_REQUIRED WORK_
Copy out again, unchanged, the listing below from the line that has "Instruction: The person" through the line that has "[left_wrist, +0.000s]".

---- SUPPLIED RECORDS

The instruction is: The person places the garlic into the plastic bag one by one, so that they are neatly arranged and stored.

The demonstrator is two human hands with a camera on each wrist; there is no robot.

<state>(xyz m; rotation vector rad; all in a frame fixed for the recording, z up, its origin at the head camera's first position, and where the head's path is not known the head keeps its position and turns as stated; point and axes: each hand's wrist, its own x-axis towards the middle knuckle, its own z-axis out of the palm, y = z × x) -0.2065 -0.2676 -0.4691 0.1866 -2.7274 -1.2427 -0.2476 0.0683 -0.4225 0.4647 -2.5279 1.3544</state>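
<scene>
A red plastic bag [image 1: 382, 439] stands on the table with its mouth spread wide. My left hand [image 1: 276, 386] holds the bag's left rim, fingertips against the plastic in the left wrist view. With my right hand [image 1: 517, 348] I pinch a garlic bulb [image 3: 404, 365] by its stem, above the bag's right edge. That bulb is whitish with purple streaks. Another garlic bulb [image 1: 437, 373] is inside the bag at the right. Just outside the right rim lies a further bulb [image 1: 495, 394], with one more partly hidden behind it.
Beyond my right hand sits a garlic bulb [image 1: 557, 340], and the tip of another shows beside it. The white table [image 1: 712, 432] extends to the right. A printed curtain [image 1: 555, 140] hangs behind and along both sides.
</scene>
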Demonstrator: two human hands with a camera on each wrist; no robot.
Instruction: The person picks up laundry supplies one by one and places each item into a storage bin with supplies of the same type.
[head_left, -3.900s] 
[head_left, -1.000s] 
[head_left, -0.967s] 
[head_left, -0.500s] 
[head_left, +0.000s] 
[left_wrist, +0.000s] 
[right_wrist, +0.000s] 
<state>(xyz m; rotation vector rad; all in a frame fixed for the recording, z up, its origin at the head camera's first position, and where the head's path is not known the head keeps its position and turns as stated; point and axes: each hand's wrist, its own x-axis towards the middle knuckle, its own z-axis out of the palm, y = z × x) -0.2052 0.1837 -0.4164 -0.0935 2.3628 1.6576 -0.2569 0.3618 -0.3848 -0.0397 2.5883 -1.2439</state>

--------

_OUTPUT OF THE EXERCISE_
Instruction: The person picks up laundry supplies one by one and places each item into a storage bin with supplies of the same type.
[head_left, -3.900s] 
[head_left, -1.000s] 
[head_left, -0.967s] 
[head_left, -0.500s] 
[head_left, +0.000s] 
[left_wrist, +0.000s] 

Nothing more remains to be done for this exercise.